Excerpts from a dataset
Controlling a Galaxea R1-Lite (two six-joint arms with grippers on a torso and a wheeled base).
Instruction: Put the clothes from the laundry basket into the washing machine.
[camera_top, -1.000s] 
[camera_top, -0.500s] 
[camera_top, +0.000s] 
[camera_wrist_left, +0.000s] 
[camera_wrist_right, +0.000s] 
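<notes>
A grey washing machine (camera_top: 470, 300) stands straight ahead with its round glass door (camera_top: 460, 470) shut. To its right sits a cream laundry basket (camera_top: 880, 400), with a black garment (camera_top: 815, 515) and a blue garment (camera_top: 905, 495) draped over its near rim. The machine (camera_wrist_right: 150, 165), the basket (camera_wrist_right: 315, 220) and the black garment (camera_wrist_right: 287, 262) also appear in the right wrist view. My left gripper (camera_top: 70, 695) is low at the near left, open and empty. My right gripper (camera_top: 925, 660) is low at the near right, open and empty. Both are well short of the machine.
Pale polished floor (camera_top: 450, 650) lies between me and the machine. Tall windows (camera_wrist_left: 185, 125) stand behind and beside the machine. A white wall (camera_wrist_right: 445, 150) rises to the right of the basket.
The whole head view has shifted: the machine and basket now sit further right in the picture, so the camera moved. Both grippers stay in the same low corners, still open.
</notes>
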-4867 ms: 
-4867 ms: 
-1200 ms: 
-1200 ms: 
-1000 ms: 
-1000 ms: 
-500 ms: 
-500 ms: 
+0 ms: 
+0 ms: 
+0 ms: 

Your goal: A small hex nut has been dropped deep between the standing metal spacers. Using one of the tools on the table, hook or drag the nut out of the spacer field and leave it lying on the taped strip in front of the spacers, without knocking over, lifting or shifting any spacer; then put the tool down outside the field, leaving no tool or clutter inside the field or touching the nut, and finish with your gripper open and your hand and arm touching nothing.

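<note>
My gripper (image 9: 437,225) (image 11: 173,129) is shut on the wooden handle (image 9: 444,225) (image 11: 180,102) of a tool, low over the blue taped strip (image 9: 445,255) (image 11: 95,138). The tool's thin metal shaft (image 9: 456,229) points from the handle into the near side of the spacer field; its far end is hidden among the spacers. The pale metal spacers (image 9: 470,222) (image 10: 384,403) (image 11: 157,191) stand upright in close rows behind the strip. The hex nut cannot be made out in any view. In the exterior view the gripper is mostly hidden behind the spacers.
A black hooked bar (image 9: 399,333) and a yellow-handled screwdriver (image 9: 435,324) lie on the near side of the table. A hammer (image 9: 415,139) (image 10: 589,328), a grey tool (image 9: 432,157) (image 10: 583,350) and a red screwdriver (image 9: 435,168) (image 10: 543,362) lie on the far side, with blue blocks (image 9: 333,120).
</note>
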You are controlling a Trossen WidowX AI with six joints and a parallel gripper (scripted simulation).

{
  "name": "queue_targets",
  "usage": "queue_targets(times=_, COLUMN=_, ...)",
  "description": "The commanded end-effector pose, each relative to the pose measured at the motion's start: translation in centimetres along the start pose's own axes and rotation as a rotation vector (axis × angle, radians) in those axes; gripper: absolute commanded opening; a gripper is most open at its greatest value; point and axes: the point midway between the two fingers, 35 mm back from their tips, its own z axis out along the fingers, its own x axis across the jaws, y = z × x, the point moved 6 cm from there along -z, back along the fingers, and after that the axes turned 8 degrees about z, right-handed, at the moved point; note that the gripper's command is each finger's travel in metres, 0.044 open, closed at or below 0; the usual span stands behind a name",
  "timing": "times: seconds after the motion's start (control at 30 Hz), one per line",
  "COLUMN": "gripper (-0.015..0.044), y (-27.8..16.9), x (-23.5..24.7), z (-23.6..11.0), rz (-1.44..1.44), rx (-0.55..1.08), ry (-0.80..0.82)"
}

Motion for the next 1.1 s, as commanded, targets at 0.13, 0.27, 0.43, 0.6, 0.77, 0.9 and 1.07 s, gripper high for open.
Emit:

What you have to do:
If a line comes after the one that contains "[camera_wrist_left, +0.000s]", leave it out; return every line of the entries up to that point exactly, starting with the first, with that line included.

Expected answer:
Controlling a Galaxea R1-Lite (two six-joint arms with grippers on a torso and a wheeled base).
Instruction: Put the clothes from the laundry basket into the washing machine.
[camera_top, -1.000s] 
[camera_top, -0.500s] 
[camera_top, +0.000s] 
[camera_wrist_left, +0.000s] 

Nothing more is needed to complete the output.